HOW TO COMPLETE THIS TASK
Go over the data and keep only the lines that include "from".

DATASET EXTRACT
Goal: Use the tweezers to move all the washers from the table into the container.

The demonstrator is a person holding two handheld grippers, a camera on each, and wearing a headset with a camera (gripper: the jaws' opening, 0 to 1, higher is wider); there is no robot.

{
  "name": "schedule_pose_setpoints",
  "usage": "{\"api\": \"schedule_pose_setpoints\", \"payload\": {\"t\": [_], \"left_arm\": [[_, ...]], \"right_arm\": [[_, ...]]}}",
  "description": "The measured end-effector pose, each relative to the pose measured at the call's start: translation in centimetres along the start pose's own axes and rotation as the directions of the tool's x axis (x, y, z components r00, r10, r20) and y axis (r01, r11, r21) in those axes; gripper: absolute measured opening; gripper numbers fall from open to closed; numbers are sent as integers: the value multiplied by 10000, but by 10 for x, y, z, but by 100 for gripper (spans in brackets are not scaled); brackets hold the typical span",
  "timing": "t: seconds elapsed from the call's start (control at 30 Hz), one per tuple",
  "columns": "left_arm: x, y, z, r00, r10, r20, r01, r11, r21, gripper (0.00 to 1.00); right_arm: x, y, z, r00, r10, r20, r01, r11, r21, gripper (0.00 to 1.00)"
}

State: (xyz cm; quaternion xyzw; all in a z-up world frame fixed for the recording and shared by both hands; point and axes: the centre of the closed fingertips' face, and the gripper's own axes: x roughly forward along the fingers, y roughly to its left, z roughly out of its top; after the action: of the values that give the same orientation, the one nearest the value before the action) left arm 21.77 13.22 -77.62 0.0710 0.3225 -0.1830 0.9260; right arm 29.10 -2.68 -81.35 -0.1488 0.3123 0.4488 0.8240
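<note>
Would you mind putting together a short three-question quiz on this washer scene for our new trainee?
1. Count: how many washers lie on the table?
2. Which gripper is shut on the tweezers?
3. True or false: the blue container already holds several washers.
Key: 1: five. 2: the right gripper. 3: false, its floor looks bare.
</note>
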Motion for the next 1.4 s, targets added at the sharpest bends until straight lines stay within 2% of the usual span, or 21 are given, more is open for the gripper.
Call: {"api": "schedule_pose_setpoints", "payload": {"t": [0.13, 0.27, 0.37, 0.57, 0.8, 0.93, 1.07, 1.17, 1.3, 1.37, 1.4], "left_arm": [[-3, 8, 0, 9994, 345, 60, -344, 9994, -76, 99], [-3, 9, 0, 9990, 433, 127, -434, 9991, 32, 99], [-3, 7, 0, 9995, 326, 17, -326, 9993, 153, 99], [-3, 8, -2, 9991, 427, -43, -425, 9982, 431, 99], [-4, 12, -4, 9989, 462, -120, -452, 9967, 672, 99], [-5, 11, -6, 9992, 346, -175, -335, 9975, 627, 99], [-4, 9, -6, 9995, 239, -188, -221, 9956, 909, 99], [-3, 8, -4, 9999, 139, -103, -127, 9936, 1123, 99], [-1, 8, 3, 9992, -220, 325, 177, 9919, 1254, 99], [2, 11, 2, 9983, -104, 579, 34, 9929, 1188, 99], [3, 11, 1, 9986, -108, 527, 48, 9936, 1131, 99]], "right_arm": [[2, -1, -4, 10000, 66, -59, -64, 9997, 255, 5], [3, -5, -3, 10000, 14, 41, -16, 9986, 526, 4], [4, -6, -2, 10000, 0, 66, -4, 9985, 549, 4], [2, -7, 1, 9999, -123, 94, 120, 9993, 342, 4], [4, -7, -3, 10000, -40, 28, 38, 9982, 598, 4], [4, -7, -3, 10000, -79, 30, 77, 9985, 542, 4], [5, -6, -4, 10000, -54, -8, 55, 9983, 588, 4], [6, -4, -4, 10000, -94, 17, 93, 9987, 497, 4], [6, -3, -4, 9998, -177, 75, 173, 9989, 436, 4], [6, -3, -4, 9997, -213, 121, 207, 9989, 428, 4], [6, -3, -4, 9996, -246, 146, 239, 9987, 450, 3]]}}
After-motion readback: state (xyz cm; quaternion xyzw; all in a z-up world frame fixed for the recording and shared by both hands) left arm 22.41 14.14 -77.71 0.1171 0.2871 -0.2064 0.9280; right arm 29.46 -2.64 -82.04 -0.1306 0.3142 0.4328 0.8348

TASK RESULT
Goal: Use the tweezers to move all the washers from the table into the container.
  "description": "The measured end-effector pose, each relative to the pose measured at the call's start: translation in centimetres along the start pose's own axes and rotation as the directions of the tool's x axis (x, y, z components r00, r10, r20) and y axis (r01, r11, r21) in those axes; gripper: absolute measured opening; gripper numbers fall from open to closed; numbers are sent as integers: the value multiplied by 10000, but by 10 for x, y, z, but by 100 for gripper (spans in brackets are not scaled); brackets hold the typical span",
  "timing": "t: seconds elapsed from the call's start (control at 30 Hz), one per tuple",

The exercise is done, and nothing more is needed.